### EXERCISE PROMPT
The listing below is to be written out word for word, minus its images.

RAW DATA START

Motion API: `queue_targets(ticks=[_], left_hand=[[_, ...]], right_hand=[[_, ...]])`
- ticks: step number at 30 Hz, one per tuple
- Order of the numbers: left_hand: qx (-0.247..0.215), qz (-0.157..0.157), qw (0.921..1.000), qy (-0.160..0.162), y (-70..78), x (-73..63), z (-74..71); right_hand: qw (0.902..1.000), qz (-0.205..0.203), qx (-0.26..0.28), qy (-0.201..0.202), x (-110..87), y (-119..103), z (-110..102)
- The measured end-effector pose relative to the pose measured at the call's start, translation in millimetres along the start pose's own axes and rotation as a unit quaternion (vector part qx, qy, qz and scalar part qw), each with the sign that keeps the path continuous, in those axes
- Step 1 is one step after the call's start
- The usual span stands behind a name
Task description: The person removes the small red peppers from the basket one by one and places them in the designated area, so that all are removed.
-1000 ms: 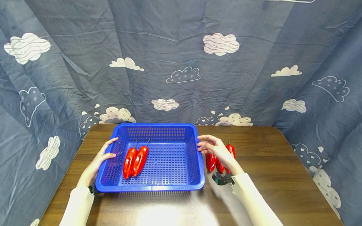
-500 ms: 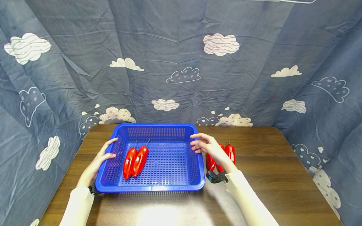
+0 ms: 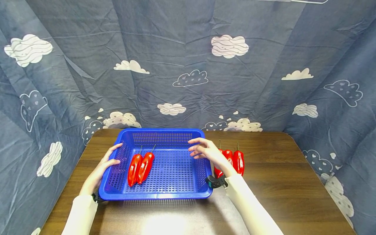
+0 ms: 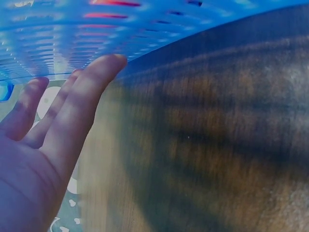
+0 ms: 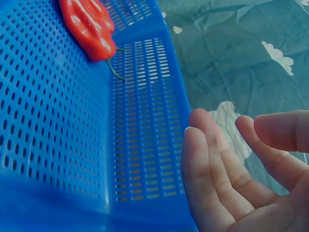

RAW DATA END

### WRITTEN RESPONSE
Motion API: `queue_targets(ticks=[_], left_hand=[[_, ...]], right_hand=[[_, ...]])`
- ticks: step number at 30 Hz, one per tuple
- Order of the numbers: left_hand: qx (-0.247..0.215), qz (-0.157..0.157), qw (0.921..1.000), qy (-0.160..0.162), y (-70..78), x (-73..63), z (-74..71); right_hand: qw (0.902..1.000), qz (-0.205..0.203), qx (-0.26..0.28), qy (-0.201..0.202), x (-110..87), y (-119..103), z (-110..102)
- The measured end-effector pose relative to the pose measured at the call's start, translation in millimetres along the start pose's own axes and rotation as a unit quaternion (vector part qx, qy, qz and scalar part qw), each with the sign that keeps the path continuous, in those axes
- Step 1 is one step after the call's start
- The usual span stands behind a name
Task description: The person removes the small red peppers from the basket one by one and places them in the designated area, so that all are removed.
-1000 ms: 
-500 ms: 
+0 ms: 
+0 ms: 
+0 ms: 

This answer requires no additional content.